*Task objective*. I need the lines below from the one with "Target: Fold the" down to the one with "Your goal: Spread" reproduced exactly, both ends included, and nothing else.
▬▬▬
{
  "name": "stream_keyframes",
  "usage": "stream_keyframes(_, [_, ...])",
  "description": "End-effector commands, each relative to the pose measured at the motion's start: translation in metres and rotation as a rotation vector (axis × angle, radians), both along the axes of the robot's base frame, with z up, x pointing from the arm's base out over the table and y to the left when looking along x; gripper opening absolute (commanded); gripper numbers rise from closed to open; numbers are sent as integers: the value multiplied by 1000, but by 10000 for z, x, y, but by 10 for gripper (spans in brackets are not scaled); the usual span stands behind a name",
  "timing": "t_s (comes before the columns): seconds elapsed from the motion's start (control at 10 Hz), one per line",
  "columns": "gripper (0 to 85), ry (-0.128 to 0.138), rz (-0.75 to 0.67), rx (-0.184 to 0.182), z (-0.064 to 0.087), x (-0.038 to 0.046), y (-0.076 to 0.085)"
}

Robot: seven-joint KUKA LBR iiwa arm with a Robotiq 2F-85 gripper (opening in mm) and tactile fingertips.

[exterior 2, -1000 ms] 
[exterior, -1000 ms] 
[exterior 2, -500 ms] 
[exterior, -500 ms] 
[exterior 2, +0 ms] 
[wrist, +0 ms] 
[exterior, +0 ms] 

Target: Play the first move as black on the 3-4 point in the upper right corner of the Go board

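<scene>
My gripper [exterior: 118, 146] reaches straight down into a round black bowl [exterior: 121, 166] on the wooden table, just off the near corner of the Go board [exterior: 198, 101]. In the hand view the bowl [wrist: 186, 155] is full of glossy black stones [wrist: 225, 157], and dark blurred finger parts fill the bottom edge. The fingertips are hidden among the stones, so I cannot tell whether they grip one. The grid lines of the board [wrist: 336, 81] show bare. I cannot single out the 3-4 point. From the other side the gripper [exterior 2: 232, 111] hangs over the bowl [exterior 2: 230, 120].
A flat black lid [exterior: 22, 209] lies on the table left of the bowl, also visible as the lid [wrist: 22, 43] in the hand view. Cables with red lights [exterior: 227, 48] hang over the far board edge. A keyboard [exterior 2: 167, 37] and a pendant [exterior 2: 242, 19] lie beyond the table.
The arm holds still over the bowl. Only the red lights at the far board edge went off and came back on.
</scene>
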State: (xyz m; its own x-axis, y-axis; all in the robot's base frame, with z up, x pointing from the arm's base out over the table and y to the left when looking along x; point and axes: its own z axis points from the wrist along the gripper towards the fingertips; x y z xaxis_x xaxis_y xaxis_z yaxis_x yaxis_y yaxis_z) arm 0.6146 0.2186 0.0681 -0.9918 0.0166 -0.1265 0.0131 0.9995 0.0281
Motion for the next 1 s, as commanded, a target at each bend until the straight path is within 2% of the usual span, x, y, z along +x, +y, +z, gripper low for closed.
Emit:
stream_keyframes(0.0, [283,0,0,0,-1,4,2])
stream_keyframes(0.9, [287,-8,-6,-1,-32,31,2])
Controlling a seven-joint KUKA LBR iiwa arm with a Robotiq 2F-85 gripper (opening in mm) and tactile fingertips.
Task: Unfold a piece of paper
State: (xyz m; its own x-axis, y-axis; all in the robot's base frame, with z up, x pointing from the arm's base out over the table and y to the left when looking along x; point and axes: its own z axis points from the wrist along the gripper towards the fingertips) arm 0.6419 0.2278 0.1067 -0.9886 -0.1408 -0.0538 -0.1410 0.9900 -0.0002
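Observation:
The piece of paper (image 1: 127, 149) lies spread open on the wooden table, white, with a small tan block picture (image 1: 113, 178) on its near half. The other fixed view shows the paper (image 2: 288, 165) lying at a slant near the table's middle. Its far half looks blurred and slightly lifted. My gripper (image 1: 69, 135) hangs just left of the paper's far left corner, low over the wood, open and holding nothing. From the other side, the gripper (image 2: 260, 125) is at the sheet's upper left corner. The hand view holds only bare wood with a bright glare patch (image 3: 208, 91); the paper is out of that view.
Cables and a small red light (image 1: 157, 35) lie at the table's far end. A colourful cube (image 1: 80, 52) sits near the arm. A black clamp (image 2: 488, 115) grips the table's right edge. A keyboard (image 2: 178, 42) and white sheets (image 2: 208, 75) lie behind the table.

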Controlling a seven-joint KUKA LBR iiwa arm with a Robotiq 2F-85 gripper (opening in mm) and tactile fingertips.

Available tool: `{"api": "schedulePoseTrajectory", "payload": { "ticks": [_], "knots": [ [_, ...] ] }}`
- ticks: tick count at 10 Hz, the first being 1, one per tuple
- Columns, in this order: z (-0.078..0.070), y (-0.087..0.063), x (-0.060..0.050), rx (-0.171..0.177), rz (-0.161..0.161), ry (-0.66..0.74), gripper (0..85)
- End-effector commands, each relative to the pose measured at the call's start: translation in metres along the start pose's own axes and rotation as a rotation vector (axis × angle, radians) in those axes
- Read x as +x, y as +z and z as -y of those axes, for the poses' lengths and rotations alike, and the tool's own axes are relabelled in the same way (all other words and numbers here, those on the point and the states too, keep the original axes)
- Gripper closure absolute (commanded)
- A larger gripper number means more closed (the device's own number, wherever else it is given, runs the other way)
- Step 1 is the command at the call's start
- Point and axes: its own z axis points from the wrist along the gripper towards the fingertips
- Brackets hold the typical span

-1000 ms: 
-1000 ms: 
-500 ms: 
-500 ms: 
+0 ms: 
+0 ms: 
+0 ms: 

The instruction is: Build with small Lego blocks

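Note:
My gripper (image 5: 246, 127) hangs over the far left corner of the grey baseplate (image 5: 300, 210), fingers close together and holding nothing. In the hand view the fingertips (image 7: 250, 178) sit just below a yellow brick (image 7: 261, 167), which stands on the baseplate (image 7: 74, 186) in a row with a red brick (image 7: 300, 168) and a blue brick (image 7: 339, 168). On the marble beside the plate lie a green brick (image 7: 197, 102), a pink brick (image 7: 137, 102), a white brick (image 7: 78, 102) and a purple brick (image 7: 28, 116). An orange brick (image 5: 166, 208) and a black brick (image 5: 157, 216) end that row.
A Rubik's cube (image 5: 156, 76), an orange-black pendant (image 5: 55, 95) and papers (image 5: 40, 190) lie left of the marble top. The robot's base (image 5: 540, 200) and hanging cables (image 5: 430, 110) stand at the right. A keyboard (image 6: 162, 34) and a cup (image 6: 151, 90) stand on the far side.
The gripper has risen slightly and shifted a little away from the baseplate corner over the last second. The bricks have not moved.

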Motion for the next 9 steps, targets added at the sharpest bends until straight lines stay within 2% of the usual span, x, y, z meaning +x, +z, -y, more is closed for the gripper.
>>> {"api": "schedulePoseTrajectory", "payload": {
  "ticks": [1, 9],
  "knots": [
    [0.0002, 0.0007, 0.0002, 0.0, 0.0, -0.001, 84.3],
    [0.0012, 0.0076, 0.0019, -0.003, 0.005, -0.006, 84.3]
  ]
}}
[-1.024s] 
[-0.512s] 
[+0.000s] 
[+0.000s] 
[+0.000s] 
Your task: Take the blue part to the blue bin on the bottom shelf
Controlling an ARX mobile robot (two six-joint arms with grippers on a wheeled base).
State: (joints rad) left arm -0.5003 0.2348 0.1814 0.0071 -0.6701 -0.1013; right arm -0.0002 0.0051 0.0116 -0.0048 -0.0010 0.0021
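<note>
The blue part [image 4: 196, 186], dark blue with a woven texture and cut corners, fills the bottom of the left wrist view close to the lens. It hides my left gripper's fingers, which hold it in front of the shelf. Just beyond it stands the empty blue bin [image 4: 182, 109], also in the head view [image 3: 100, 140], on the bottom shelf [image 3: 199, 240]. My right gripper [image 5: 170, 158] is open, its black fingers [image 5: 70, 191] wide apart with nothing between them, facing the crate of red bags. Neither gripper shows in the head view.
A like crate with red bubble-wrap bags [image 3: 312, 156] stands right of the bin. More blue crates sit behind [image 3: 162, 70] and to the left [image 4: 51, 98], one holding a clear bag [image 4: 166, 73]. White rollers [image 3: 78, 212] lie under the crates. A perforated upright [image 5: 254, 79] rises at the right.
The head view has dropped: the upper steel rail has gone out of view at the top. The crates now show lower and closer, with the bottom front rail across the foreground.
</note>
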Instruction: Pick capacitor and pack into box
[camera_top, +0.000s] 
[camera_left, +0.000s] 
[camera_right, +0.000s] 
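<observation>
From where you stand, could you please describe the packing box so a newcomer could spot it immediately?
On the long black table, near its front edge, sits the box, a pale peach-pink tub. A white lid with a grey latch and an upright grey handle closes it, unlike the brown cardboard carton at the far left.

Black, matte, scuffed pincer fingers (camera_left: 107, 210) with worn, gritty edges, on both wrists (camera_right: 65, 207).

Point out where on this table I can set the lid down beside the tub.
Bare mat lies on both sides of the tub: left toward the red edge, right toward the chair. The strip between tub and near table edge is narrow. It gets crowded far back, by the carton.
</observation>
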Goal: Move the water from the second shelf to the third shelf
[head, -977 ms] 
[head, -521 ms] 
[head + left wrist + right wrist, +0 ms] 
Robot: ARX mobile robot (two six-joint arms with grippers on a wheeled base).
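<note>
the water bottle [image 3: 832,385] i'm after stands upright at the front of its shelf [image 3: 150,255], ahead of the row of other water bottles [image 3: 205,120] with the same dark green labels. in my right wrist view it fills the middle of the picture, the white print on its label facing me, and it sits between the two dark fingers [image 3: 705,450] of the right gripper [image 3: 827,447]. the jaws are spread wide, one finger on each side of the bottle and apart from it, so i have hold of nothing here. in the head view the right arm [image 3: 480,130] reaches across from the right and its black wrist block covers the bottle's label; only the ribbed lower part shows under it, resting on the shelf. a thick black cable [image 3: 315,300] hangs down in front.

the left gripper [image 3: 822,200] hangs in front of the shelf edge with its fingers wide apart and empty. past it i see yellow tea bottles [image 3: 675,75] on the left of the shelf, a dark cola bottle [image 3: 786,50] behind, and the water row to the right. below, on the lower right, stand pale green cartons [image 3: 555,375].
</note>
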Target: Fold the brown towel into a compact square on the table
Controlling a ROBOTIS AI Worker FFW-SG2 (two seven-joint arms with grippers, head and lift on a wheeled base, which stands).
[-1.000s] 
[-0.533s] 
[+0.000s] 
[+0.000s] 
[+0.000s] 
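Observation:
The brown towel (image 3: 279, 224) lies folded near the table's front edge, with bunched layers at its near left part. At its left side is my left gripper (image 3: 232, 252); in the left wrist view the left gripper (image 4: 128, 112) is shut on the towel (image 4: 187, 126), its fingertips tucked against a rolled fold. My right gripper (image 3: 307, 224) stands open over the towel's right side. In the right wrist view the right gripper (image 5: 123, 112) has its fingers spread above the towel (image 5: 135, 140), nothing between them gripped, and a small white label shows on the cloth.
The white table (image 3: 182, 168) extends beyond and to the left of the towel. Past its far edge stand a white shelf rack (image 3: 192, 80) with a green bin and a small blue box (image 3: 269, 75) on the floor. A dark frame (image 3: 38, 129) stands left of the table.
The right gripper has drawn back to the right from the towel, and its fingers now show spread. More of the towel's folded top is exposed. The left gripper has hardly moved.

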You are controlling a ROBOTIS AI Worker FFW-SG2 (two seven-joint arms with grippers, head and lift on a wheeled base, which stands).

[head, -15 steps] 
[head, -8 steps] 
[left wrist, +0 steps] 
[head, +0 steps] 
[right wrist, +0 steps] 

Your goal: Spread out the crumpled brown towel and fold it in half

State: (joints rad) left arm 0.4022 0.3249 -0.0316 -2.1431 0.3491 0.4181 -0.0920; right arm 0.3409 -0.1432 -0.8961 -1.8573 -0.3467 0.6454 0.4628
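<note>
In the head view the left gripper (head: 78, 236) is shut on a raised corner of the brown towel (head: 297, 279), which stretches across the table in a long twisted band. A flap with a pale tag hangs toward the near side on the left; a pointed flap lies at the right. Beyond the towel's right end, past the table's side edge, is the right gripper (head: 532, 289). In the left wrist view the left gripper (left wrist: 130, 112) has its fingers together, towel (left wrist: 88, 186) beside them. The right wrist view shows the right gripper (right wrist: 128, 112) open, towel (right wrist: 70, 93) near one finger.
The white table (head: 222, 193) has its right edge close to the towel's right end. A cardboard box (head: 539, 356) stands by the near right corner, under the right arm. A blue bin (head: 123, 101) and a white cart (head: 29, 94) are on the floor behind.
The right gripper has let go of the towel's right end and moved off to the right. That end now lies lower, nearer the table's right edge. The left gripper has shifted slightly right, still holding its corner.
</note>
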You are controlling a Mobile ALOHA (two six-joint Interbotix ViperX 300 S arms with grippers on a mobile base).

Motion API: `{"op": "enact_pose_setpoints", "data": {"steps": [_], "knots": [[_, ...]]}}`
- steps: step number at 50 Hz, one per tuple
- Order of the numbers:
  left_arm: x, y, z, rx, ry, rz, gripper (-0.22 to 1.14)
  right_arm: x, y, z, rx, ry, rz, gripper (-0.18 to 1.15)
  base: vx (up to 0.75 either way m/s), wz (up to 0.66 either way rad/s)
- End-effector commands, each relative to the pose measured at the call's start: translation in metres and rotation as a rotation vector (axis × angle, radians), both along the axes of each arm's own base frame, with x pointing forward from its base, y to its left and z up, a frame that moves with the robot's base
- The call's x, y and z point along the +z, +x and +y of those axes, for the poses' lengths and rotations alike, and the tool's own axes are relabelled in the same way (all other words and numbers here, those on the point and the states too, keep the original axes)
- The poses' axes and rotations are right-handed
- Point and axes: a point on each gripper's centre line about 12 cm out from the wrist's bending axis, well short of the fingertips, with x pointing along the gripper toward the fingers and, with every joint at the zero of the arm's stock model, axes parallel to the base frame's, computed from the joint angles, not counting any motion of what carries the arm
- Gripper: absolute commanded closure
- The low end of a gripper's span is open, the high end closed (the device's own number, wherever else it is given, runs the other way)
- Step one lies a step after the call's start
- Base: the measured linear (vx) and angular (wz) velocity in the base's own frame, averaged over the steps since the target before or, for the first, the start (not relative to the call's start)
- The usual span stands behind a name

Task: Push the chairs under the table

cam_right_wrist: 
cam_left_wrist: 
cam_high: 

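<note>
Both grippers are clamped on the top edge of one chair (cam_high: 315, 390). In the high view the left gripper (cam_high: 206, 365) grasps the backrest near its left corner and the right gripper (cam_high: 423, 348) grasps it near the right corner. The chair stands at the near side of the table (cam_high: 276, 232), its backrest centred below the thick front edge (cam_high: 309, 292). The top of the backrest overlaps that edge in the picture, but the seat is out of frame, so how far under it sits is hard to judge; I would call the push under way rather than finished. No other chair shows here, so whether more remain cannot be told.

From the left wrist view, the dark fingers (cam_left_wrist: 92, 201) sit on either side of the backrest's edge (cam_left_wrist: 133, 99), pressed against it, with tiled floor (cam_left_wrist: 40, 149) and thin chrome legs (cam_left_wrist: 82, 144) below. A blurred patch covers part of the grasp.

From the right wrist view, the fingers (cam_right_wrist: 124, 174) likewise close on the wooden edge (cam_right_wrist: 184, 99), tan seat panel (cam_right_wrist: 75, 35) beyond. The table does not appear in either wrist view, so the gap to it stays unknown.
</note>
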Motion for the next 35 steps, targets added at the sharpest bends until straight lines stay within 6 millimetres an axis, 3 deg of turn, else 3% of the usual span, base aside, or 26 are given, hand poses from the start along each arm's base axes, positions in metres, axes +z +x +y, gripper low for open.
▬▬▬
*Completed exercise*.
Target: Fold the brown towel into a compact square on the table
Controlling a ROBOTIS AI Worker FFW-SG2 (two seven-joint arms with grippers, head and lift on a wheeled base, which stands).
[-1.000s] 
[-0.533s] 
[+0.000s] 
[+0.000s] 
[+0.000s] 
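Observation:
The brown towel (image 3: 279, 224) lies folded near the table's front edge, with bunched layers at its near left part. At its left side is my left gripper (image 3: 232, 252); in the left wrist view the left gripper (image 4: 128, 112) is shut on the towel (image 4: 187, 126), its fingertips tucked against a rolled fold. My right gripper (image 3: 307, 224) stands open over the towel's right side. In the right wrist view the right gripper (image 5: 123, 112) has its fingers spread above the towel (image 5: 135, 140), nothing between them gripped, and a small white label shows on the cloth.
The white table (image 3: 182, 168) extends beyond and to the left of the towel. Past its far edge stand a white shelf rack (image 3: 192, 80) with a green bin and a small blue box (image 3: 269, 75) on the floor. A dark frame (image 3: 38, 129) stands left of the table.
The right gripper has drawn back to the right from the towel, and its fingers now show spread. More of the towel's folded top is exposed. The left gripper has hardly moved.
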
You are controlling a ROBOTIS AI Worker FFW-SG2 (two seven-joint arms with grippers, head and lift on a wheeled base, which stands).

[head, -15 steps] 
[head, -8 steps] 
[left wrist, +0 steps] 
[head, +0 steps] 
[right wrist, +0 steps] 

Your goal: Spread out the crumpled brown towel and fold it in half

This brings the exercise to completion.